Exercise data »
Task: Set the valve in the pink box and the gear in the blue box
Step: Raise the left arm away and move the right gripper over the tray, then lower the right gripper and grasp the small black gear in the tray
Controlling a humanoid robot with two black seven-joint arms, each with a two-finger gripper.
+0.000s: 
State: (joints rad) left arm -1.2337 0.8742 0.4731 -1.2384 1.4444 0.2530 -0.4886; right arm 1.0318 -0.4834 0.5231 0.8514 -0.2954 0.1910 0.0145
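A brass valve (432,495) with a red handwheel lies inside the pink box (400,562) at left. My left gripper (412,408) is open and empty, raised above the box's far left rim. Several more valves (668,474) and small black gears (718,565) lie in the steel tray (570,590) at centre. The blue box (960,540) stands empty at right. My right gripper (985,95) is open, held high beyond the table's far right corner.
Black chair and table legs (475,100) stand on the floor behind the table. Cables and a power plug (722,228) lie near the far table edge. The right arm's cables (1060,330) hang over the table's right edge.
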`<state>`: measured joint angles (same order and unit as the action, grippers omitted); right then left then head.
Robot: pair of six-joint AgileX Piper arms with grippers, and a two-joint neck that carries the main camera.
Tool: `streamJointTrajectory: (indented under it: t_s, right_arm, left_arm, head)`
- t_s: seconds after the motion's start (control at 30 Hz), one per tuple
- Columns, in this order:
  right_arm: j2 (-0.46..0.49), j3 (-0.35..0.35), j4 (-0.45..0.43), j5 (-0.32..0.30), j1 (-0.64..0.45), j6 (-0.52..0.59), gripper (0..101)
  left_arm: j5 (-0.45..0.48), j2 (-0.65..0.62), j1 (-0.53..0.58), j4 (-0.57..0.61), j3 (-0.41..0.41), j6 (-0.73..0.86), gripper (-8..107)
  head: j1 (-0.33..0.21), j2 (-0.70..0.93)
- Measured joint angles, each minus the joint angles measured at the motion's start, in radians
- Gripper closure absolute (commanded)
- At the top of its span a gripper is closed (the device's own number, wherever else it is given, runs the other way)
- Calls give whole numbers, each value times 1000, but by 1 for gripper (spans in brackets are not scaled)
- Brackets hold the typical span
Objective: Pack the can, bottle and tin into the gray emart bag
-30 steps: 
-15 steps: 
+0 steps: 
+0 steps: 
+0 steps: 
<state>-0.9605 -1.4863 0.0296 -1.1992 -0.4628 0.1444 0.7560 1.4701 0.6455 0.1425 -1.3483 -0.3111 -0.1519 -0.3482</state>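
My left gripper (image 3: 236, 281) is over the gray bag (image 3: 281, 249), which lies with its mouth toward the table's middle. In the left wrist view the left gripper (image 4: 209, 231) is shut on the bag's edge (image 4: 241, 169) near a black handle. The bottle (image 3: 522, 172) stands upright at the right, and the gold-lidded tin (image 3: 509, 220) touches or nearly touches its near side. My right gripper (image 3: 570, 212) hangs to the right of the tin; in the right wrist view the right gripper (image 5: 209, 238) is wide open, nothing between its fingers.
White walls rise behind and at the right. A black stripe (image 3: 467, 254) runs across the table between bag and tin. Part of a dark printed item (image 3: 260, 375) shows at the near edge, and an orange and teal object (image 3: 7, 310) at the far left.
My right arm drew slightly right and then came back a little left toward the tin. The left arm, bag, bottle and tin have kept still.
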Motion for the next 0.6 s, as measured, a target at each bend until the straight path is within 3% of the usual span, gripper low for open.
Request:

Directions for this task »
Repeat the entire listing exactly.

Answer for this exercise »
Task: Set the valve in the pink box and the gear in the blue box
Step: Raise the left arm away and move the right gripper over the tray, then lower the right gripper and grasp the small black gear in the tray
Controlling a humanoid robot with two black seven-joint arms, each with a two-finger gripper.
+0.000s: 
State: (joints rad) left arm -1.2337 0.8742 0.4731 -1.2384 1.4444 0.2530 -0.4886; right arm 1.0318 -0.4834 0.5231 0.8514 -0.2954 0.1910 0.0145
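A brass valve (432,495) with a red handwheel lies inside the pink box (400,562) at left. My left gripper (412,408) is open and empty, raised above the box's far left rim. Several more valves (668,474) and small black gears (718,565) lie in the steel tray (570,590) at centre. The blue box (960,540) stands empty at right. My right gripper (985,95) is open, held high beyond the table's far right corner.
Black chair and table legs (475,100) stand on the floor behind the table. Cables and a power plug (722,228) lie near the far table edge. The right arm's cables (1060,330) hang over the table's right edge.
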`<state>`: measured joint angles (same order and unit as the action, grippers omitted); right then left then head.
Robot: pair of six-joint AgileX Piper arms with grippers, and a two-joint neck that carries the main camera.
Tool: `streamJointTrajectory: (indented under it: t_s, right_arm, left_arm, head)`
- t_s: seconds after the motion's start (control at 30 Hz), one per tuple
- Columns, in this order:
  right_arm: j2 (-0.46..0.49), j3 (-0.35..0.35), j4 (-0.45..0.43), j5 (-0.32..0.30), j1 (-0.64..0.45), j6 (-0.52..0.59), gripper (0..101)
  left_arm: j5 (-0.45..0.48), j2 (-0.65..0.62), j1 (-0.53..0.58), j4 (-0.57..0.61), j3 (-0.41..0.41), j6 (-0.73..0.86), gripper (-8..107)
  head: j1 (-0.33..0.21), j2 (-0.70..0.93)
- Measured joint angles, each minus the joint angles measured at the motion's start, in radians
- Gripper closure absolute (commanded)
- At the top of its span a gripper is closed (the device's own number, wherever else it is given, runs the other way)
- Calls give whole numbers, each value times 1000, but by 1 for gripper (spans in brackets are not scaled)
- Brackets hold the typical span
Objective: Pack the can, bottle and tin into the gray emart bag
-30 steps: 
-15 steps: 
+0 steps: 
+0 steps: 
+0 steps: 
<state>-0.9605 -1.4863 0.0296 -1.1992 -0.4628 0.1444 0.7560 1.4701 0.6455 0.1425 -1.3483 -0.3111 -0.1519 -0.3482</state>
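My left gripper (image 3: 236, 281) is over the gray bag (image 3: 281, 249), which lies with its mouth toward the table's middle. In the left wrist view the left gripper (image 4: 209, 231) is shut on the bag's edge (image 4: 241, 169) near a black handle. The bottle (image 3: 522, 172) stands upright at the right, and the gold-lidded tin (image 3: 509, 220) touches or nearly touches its near side. My right gripper (image 3: 570, 212) hangs to the right of the tin; in the right wrist view the right gripper (image 5: 209, 238) is wide open, nothing between its fingers.
White walls rise behind and at the right. A black stripe (image 3: 467, 254) runs across the table between bag and tin. Part of a dark printed item (image 3: 260, 375) shows at the near edge, and an orange and teal object (image 3: 7, 310) at the far left.
My right arm drew slightly right and then came back a little left toward the tin. The left arm, bag, bottle and tin have kept still.
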Motion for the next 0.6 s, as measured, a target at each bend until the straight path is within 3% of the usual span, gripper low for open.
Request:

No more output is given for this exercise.